They stared down at a thing like a Persian carpet of lights moving through the water beyond the window, a couple of feet below the surface.

"It's beautiful," said Anne.

"There are a lot of bioluminescent forms. That's something fairly special to show up in daylight. There are still endless wonderful things in Grossgeister, as well as dangerous ones. Night in the swamp can be something to see. If there are no natural lights I have my own." He touched a switch and submerged lamps illuminated the water beyond the window. "As you know, the biodiversity of this planet is thought to owe a great deal to the frequency of meteor-strikes. One can watch the life-forms passing down there for hours, and always something new. I'd make a feeding-station there, but I'm afraid the big carnivores would take it over.

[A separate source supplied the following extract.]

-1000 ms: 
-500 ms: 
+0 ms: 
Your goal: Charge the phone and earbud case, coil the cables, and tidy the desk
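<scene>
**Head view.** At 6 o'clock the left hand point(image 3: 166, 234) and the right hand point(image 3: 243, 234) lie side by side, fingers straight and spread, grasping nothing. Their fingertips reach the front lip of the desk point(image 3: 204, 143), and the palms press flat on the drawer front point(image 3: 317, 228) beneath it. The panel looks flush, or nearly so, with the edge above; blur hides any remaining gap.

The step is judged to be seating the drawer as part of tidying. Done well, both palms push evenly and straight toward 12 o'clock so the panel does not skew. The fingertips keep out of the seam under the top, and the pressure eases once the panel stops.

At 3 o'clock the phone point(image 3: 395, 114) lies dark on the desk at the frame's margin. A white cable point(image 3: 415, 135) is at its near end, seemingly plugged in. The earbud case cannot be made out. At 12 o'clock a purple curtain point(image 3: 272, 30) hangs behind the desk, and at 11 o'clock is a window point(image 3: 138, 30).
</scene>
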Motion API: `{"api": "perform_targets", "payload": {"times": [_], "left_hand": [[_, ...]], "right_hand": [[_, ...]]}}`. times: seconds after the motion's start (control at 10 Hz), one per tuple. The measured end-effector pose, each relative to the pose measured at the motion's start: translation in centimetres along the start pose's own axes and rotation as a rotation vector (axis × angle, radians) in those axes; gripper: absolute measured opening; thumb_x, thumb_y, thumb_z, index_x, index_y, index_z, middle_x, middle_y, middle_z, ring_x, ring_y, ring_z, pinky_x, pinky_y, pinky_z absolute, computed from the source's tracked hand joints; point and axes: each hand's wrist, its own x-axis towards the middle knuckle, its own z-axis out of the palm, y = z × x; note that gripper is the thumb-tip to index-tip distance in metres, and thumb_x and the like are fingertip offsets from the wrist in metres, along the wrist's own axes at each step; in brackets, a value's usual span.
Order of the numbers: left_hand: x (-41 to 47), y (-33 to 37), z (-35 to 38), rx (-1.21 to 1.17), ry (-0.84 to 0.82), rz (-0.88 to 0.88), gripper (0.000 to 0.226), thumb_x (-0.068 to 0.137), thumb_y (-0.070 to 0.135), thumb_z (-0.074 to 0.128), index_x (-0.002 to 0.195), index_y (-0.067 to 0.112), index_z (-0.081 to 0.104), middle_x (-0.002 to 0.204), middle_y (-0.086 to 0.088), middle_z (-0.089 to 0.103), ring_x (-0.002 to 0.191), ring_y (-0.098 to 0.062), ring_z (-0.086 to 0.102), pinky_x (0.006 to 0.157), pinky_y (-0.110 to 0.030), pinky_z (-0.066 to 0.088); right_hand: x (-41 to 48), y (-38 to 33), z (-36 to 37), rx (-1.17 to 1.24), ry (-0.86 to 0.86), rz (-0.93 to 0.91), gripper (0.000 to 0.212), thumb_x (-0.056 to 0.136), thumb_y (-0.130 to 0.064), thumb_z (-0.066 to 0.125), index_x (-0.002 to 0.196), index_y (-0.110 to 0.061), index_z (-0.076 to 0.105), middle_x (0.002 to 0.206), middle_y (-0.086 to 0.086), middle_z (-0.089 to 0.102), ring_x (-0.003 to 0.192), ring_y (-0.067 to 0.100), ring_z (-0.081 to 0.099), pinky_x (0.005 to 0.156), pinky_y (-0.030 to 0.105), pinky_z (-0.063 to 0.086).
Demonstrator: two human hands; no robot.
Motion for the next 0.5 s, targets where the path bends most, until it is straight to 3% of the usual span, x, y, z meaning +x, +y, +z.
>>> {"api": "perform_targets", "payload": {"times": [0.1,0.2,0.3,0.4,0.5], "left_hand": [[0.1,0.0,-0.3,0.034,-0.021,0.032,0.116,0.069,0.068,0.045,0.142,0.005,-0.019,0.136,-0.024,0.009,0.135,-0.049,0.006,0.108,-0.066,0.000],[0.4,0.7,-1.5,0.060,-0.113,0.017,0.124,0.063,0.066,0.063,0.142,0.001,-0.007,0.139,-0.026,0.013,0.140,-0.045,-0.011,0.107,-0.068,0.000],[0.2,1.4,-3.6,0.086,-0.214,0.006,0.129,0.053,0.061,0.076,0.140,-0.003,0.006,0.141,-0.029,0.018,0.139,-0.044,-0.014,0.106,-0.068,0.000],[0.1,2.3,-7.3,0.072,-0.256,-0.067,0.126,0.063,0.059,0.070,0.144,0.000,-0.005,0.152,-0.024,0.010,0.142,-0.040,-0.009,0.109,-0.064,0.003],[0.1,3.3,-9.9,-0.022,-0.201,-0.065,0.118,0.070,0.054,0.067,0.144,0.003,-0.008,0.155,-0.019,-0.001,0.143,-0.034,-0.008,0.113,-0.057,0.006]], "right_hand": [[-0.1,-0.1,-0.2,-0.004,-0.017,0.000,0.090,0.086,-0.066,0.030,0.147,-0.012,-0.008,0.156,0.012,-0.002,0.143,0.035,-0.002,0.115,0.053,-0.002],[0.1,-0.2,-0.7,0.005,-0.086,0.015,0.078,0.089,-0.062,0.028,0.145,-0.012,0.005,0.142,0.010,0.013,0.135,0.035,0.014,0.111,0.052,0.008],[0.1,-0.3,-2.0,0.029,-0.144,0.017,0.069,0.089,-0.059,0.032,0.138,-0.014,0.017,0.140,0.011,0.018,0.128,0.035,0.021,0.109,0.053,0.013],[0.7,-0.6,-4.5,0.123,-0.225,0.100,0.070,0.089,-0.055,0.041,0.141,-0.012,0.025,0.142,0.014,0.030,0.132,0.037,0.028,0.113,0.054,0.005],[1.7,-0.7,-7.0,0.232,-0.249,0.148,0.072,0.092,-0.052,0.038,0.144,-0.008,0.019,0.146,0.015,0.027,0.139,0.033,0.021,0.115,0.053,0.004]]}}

"But to return to the danger, which I think is what the good Father wished me to impress upon you: there are about three hundred humans living in the margins of this swamp. People who know it relatively well. Some are second- or third-generation swamp-folk. In the last year at least fifteen have disappeared. And others in previous years. One here, one there. Don't ask me how, or why. Just watch out."

"Were they wearing locators?" asked Rosalind

"No. These are swamp-folk, not ROTC. They live in the marshes because there they are left alone. A lot of people don't like government, and if you suggested they carry an implant so government could track them they'd not take kindly to the idea. Even for their own good. We're a contrary bunch who hang on the skirts of the Great Ghost…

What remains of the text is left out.